# Assigned task
Return only the lines of the data below from the line with "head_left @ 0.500" up to and including the line with "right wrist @", exactly as written, with the pictures omitted.

# Data block
○ ○ ○ ○ ○

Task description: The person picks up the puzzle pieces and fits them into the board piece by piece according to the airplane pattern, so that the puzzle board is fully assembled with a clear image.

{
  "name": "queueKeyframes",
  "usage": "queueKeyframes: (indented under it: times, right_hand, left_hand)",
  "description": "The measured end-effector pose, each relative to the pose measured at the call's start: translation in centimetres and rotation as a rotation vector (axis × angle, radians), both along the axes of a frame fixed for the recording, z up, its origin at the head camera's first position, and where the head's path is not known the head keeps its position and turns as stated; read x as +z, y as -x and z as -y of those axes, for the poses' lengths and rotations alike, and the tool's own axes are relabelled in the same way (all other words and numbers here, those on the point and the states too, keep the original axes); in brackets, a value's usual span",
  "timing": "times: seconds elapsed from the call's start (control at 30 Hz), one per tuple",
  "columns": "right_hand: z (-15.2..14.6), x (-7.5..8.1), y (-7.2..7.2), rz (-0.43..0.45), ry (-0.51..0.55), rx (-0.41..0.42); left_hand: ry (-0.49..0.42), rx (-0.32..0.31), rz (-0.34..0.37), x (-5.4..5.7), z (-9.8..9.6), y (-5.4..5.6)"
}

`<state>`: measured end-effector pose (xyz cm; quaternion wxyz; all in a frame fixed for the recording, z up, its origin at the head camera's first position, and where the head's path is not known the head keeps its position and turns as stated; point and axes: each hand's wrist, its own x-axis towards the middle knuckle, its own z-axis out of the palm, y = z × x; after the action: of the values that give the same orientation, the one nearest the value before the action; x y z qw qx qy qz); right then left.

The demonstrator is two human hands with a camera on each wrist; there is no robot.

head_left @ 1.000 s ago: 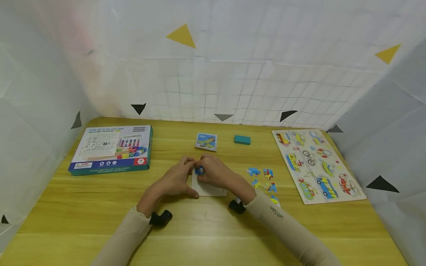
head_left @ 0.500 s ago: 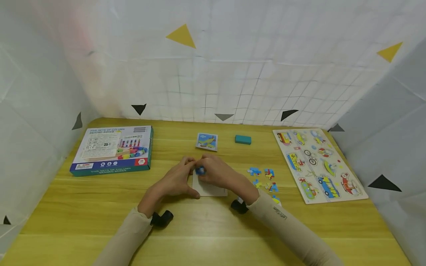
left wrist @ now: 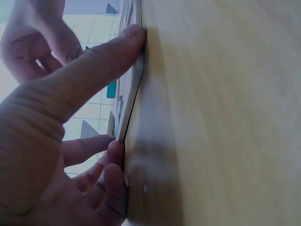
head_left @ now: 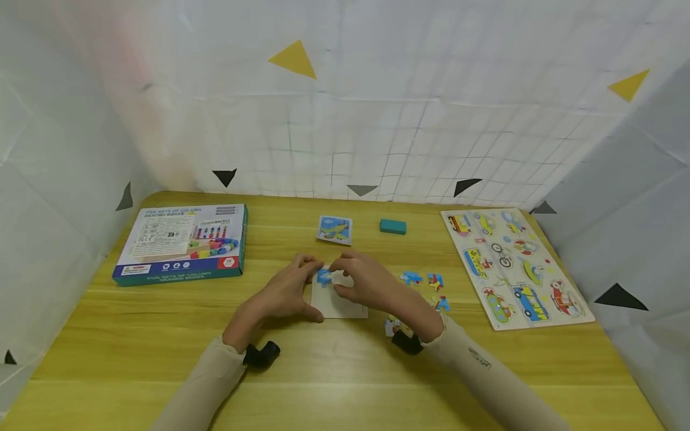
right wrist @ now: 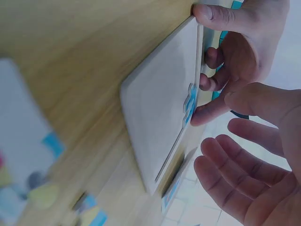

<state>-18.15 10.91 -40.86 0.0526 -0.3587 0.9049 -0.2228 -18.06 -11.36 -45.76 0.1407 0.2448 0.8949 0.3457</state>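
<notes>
A pale wooden puzzle tray (head_left: 339,308) lies on the table with a blue jigsaw piece (head_left: 324,277) in its far left corner. My left hand (head_left: 288,290) holds the tray by its left side, thumb at the near corner and fingers at the far one. Just above the tray, my right hand (head_left: 366,281) has loosely bent fingers with nothing between them. The right wrist view shows the blue piece (right wrist: 190,104) inside the raised rim, beside the left fingertips. Loose jigsaw pieces (head_left: 411,278) lie to the right, some partly hidden by the right forearm.
Behind the tray lies a small airplane picture card (head_left: 334,230), with a teal block (head_left: 393,226) to its right. A beaded-toy box (head_left: 180,242) occupies the left rear. At the right is a large vehicle puzzle board (head_left: 514,266). White sheeting surrounds the table.
My right hand has let go of the blue jigsaw piece and drawn back to the right, its fingers spreading. The piece stays in the tray's corner. My left hand has kept its place.
</notes>
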Motion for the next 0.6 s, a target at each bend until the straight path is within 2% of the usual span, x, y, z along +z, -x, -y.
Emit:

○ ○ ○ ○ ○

# Written solution
head_left @ 0.500 s ago: 
left wrist @ now: 
head_left @ now: 
right wrist @ now: 

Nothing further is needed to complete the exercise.